Extracted records:
- - -
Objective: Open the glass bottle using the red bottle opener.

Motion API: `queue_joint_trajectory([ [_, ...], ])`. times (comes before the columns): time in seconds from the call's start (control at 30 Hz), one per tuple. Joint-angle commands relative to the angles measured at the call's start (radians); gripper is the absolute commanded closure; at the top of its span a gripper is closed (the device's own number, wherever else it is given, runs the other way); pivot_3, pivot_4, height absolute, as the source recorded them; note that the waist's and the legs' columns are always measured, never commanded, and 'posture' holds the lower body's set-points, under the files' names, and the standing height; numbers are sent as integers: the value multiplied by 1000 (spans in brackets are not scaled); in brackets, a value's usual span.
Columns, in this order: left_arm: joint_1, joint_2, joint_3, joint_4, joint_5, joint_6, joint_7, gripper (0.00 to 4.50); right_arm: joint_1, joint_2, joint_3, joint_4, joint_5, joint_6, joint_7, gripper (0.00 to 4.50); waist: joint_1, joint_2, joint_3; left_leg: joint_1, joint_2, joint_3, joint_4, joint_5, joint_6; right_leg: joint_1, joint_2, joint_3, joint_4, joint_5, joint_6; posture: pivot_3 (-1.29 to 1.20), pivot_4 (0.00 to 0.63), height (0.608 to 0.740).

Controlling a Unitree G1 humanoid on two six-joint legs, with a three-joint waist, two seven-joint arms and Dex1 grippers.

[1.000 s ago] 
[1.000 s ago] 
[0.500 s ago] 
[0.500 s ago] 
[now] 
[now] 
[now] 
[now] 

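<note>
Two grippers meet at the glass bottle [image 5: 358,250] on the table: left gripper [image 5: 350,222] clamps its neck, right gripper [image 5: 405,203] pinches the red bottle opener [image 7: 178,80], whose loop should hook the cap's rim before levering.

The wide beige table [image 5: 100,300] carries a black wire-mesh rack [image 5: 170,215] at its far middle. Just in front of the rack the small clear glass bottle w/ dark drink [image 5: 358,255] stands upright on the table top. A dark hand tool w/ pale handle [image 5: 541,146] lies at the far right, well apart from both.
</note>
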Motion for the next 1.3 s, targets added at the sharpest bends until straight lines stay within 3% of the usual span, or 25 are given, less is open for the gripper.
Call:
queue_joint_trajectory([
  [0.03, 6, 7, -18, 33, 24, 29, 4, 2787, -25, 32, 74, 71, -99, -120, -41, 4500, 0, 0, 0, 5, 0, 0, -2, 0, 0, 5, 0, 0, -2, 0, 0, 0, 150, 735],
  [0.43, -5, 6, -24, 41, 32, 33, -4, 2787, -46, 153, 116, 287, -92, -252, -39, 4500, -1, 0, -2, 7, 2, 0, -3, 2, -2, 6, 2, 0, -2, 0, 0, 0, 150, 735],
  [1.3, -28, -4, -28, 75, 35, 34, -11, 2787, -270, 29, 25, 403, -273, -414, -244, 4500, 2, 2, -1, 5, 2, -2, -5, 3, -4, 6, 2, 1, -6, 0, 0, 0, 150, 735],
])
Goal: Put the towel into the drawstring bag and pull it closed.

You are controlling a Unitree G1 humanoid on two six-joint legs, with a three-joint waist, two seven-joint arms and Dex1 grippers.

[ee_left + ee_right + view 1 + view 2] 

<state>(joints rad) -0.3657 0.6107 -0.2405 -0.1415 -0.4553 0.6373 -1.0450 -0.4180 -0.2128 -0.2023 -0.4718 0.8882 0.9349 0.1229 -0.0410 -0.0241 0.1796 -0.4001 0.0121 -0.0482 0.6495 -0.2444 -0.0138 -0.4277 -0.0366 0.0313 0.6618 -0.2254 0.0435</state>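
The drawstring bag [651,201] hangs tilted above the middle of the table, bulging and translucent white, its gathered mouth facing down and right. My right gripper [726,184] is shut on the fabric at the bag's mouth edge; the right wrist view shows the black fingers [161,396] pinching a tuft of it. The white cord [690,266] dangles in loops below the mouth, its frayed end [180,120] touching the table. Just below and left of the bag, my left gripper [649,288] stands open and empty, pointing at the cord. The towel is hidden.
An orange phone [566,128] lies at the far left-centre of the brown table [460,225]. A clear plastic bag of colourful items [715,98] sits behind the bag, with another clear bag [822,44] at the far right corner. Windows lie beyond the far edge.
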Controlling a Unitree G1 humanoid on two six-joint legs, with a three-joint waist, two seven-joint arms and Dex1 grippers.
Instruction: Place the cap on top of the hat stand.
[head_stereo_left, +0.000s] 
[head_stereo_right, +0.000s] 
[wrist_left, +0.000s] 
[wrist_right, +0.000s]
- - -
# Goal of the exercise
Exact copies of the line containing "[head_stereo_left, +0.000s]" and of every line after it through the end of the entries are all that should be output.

# Reply to the task
[head_stereo_left, +0.000s] 
[head_stereo_right, +0.000s] 
[wrist_left, +0.000s] 
[wrist_right, +0.000s]

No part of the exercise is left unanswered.